Direct Sums
There is a notion of direct sums that I’ve known, but it has always bothered me that I never really had a feel for what it really is. Here I will attempt to construct an analogy between a sum of vector spaces and a union of sets, and in doing so, construct an analogy between a direct sum of vector spaces and a disjoint union of sets.
It is already well-known (to me) that the dimension of a vector space is in some sense a measure of how large that vector space is. This is made apparent by this incorrect proof (see the comment to see why the argument is flawed) of the fact that if a linear transformation is injective, then the dimension of the domain must be at most the dimension of the codomain, and that if the linear transformation is surjective, then the dimension of the domain must be at least the dimension of the codomain. While these statements are easily proven with the rank-nullity theorem, the approach in the incorrect proof imply that, for instance, if \(\dim{V}>\dim{W}\), then \(|V|\geq|W|\). So in some sense, the dimension represents how “large” a vector space is.
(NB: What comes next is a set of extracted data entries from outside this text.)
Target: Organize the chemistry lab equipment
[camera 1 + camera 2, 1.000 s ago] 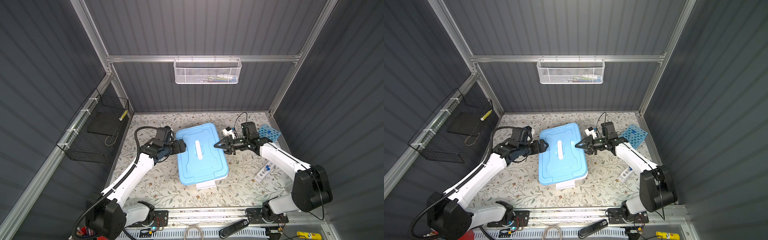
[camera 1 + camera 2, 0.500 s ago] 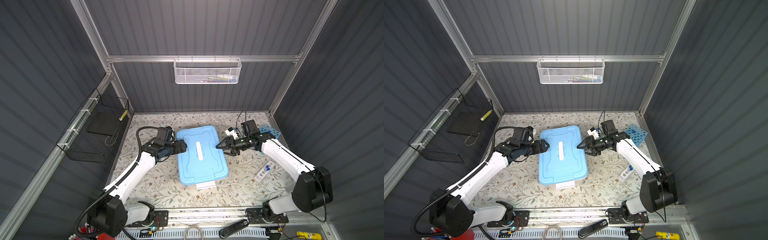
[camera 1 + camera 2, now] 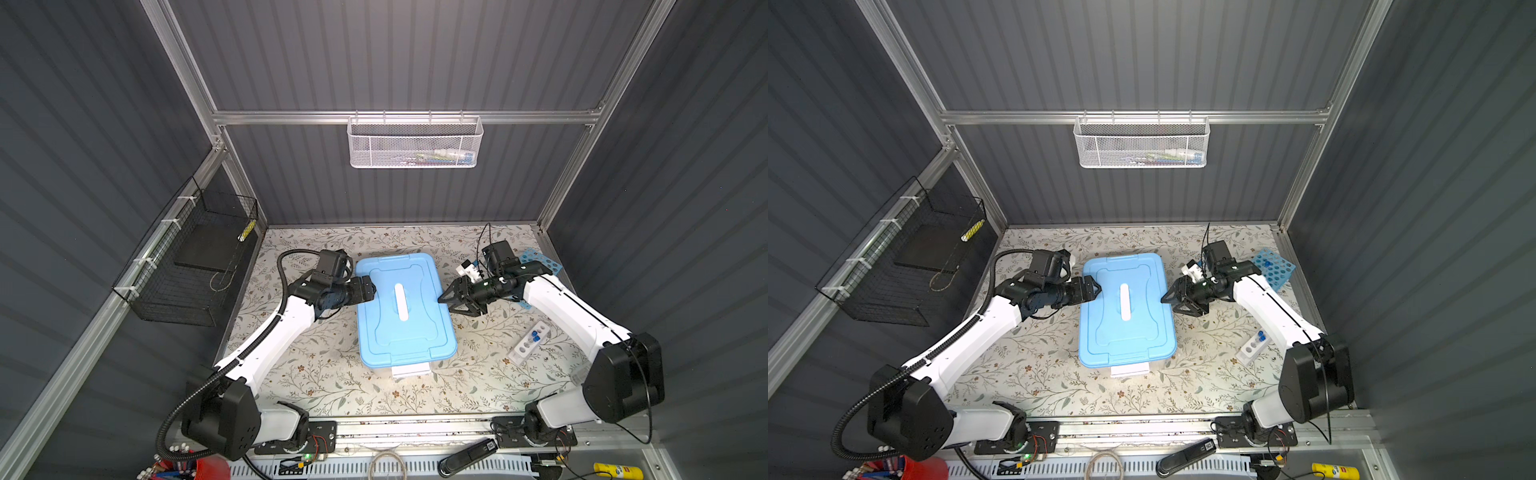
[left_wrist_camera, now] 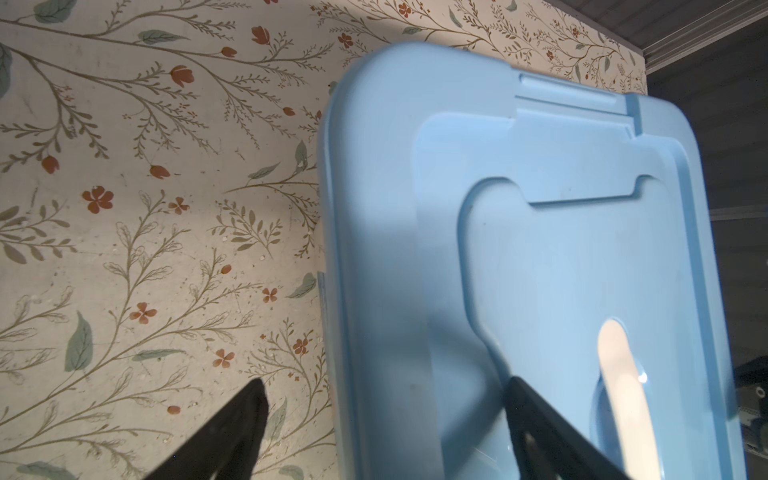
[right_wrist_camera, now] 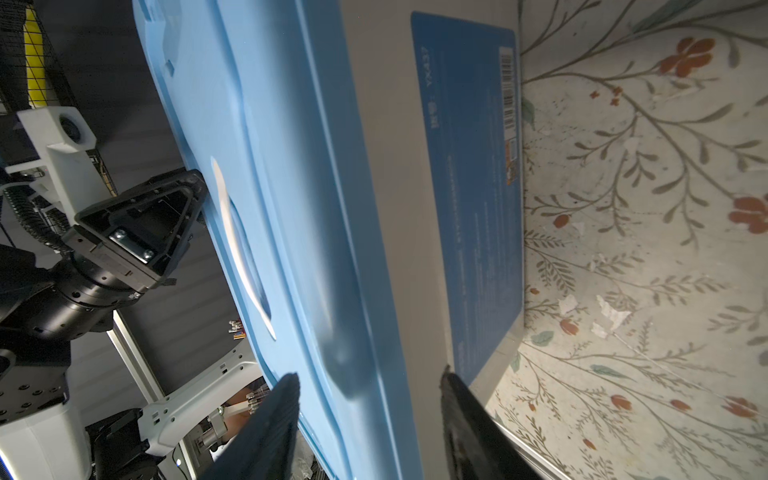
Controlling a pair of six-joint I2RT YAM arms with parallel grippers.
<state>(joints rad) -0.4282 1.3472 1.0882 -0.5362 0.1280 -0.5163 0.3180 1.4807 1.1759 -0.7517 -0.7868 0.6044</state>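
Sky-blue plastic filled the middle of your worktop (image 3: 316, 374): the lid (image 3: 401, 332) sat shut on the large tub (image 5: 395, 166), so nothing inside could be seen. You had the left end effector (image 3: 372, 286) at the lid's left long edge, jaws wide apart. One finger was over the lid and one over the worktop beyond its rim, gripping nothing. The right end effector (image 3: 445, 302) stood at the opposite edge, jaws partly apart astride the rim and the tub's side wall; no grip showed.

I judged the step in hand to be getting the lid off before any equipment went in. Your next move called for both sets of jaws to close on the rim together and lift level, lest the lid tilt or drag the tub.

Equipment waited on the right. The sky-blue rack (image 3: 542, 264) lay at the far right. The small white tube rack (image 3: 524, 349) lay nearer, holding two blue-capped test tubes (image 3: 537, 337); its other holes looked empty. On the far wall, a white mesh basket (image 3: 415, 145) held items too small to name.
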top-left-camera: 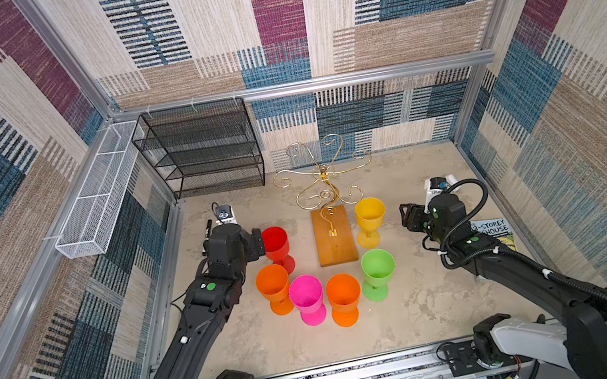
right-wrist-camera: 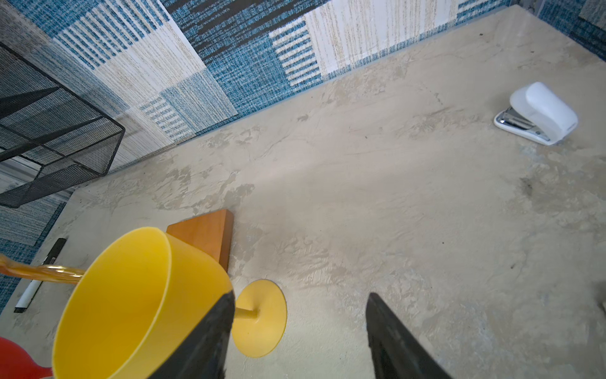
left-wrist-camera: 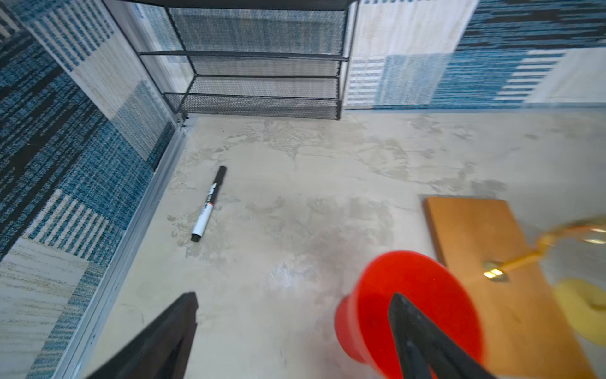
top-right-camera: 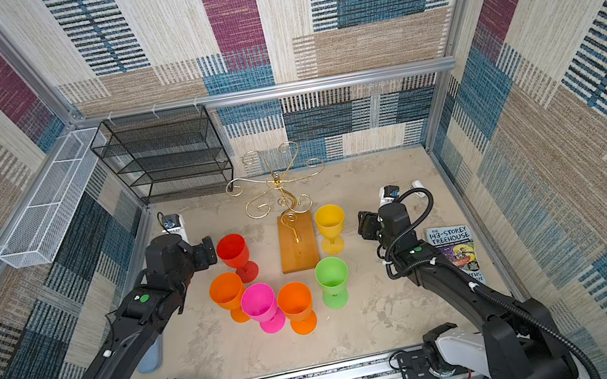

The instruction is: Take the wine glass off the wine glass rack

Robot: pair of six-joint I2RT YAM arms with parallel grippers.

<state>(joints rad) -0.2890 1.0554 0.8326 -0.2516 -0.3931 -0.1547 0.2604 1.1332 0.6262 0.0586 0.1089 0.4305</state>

This plays out in the following problem.
Problem: Suppose \(U_1,\dotsc,U_m\) are finite-dimensional subspaces of \(V\). Prove that \(U_1+\dots+U_m\) is finite-dimensional and \[\dim{(U_1+\dots+U_m)}\leq\dim{U_1}+\dots+\dim{U_m}.\]
Solution: Any vector in \(U_1+\dots+U_m\) can be written as a sum of vectors from each subspace, which themselves can be written as a linear combination of basis vectors of the respective subspaces. So vector can be written as a linear combination of all of these basis vectors. But across subspaces, the basis vectors may not be linearly independent, so we can extract a basis across all of the subspaces from the union of the sets of basis vectors from each subspace, since any spanning set contains a basis. The conclusion follows. \(\square\)
We make a key observation in this solution. The strict inequality condition of the problem statement is that a basis vector in one subspace is not linearly independent to other basis vectors in the union of the sets of basis vectors from each subspace. That is, the equality condition is that all of the basis vectors across the subspaces are linearly independent.
As it turns out, this is precisely what occurs only when the sum of the subspaces is a direct sum. That is, a direct sum of subspaces is analogous to disjoint unions of sets, in the sense that the union of the sets of basis vectors from the subspaces are still linearly independent. We can use this idea to prove one direction.
Problem: Suppose \(U_1,\dotsc,U_m\) are finite-dimensional subspaces of \(V\) such that \(U_1+\dots+U_m\) is a direct sum. Prove that \(U_1\oplus\dots\oplus U_m\) is finite-dimensional and \[\dim{(U_1\oplus\dots\oplus U_m)}=\dim{U_1}+\dots+\dim{U_m}.\]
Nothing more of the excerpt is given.